Bio: Ruben Bryan Castillo is a visual artist and educator born in Dallas, TX and currently working in Kansas City, MO. His work investigates themes of intimacy, queerness, place, and the body using a range of media including print, drawing, sculpture/installation, and video. His most recent imagery draws from a personal archive of photographs and materials, seeing the ordinary as a site for transformative potential and feeling. Castillo’s work has been exhibited both nationally and internationally and is included in collections such as the Crossroads Hotel (Kansas City, MO), Mexic-Arte Museum (Austin, TX), National Museum of Mexican Art (Chicago, IL), the Zuckerman Museum of Art (Kennesaw, GA), and the Turner Print Museum (Chico, CA). He co-chaired the panel “Queer Ephemera, Et Cetera: Encounters in the Archive” with artist Amy Cousins at the 2020 Mid-America Print Council’s Remote Symposium, organizing a conversation between five artists on the topic of queer archives. He received an MFA in visual art from the University of Kansas and a BFA in printmaking from the Kansas City Art Institute. He currently teaches printmaking and drawing at the Kansas City Art Institute.

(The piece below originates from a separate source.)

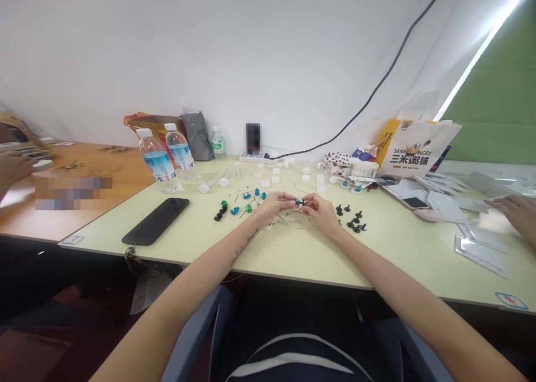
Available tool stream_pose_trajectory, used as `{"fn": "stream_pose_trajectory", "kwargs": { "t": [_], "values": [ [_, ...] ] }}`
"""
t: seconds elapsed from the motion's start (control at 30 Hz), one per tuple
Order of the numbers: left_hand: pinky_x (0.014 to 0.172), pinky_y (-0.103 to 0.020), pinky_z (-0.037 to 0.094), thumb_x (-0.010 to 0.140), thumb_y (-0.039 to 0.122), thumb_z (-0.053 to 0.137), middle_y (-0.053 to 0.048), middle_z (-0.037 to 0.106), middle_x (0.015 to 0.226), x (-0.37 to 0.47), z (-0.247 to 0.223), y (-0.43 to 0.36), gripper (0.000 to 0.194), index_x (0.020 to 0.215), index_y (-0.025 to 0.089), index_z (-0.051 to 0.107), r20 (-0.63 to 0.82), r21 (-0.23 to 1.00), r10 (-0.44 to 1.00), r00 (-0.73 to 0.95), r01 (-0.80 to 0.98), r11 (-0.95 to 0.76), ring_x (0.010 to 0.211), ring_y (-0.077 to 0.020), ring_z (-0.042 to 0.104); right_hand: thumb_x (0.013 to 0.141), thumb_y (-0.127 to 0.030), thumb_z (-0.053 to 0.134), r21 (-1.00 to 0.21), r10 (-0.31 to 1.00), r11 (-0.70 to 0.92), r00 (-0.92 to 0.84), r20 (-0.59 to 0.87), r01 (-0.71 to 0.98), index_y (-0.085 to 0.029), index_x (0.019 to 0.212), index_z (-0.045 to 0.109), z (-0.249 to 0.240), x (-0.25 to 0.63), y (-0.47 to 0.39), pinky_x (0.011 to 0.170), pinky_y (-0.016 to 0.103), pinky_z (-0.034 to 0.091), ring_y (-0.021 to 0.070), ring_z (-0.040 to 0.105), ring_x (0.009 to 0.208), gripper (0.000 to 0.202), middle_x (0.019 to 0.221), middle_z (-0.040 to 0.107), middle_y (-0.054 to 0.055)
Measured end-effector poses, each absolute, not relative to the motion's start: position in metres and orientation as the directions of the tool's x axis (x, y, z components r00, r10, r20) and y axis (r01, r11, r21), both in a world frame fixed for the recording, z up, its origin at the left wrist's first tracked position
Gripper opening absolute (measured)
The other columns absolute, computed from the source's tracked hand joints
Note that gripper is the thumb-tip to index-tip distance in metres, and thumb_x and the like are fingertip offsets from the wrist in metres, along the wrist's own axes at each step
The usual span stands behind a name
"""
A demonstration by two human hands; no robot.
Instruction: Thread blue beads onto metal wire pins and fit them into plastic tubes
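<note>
My left hand (pixel 274 205) and my right hand (pixel 321 210) meet over the pale green table (pixel 293 253), fingertips pinched together on a small blue bead-like piece (pixel 298 202). Thin metal pins (pixel 285 221) lie on the table under my hands. To the left are scattered blue and green beads (pixel 247 200) and a few black ones (pixel 220 212). Right of my right hand lies a cluster of small black caps (pixel 354 220).
A black phone (pixel 156 220) lies at left, behind it two water bottles (pixel 165 158). Clear tubes with white caps (pixel 268 176) stand at the back by a power strip (pixel 259 158). A printed bag (pixel 419 147) and papers sit right. Other people's hands (pixel 517 211) (pixel 12 170) work at both sides.
</note>
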State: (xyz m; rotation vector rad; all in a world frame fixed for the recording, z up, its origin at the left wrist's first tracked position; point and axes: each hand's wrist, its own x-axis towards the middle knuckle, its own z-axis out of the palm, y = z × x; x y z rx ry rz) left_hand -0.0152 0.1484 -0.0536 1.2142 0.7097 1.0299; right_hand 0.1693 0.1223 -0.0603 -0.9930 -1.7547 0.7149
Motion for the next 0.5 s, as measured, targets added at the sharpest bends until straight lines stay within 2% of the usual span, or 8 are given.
{"fn": "stream_pose_trajectory", "kwargs": {
  "t": [0.37, 0.5],
  "values": [
    [0.086, -0.031, 0.046, 0.061, 0.02, 0.076, -0.006, 0.067, 0.075, -0.0152, -0.0541, 0.1486, 0.027, 0.083, 0.009, 0.064, 0.084, 0.968, 0.914, 0.397, -0.251, 0.02, 0.074, -0.0136, 0.064, 0.075, -0.033, 0.058, -0.82, 0.875, 0.483, -0.205, 0.439, 0.308, -0.019, 0.088, 0.055, -0.0599, 0.1695, 0.1222, 0.058, 0.029, 0.051, 0.0147, 0.061, 0.057, 0.019, 0.068, 0.063, 0.001],
    [0.086, -0.031, 0.045, 0.061, 0.019, 0.076, -0.005, 0.067, 0.074, -0.0151, -0.0525, 0.1478, 0.028, 0.083, 0.008, 0.064, 0.081, 0.967, 0.914, 0.397, -0.253, 0.024, 0.075, -0.0143, 0.065, 0.075, -0.034, 0.058, -0.817, 0.871, 0.49, -0.206, 0.446, 0.303, -0.021, 0.096, 0.054, -0.0619, 0.1698, 0.1236, 0.059, 0.029, 0.051, 0.0148, 0.061, 0.058, 0.026, 0.069, 0.064, 0.0]
  ]
}}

Artist Statement: My work looks at the relationship between desire and intimacy, seeing how it manifests within the phenomena of the everyday. I fixate on a still life: quiet, comfortable, never loud, but able to bring the body and mind to a stop with its vibrant lure. My practice is based as much in observational drawing as it is in research on queerness, affect, and the ordinary. I spend a lot of my time looking and thinking about others, wondering how we might relate.

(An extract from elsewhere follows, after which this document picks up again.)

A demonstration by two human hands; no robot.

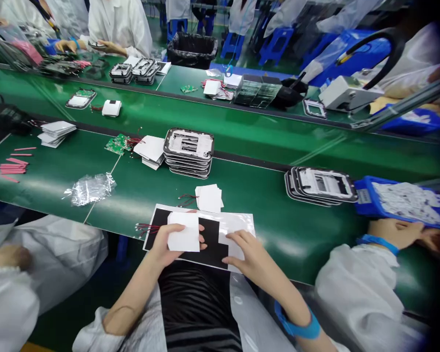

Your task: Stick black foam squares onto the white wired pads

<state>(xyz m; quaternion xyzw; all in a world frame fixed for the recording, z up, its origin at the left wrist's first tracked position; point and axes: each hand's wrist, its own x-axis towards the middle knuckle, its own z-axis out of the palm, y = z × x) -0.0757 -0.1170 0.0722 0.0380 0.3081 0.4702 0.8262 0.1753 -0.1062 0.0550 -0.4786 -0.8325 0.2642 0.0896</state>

I am interested in how we become emotionally influenced by desirable objects and places. Objects and spaces come designed and pre-packaged in seductive ways, triggering a basic desire for the contours of “goods” or things. Visual culture, especially in the age of social media, has prioritized advertising goods algorithmically (read: covertly) to an exacting degree and in multiple. Objects, gestures, individuals, and things have greater emotive pulls than ever before. The way we form narratives and memories around these objects—who gave this thing to me, where was I when I saw this, what did this thing remind me of—illustrates the importance these documents have as pieces of our own archives. Distilling the visual elements of these materials, I create visual signifiers of a queer intimate life.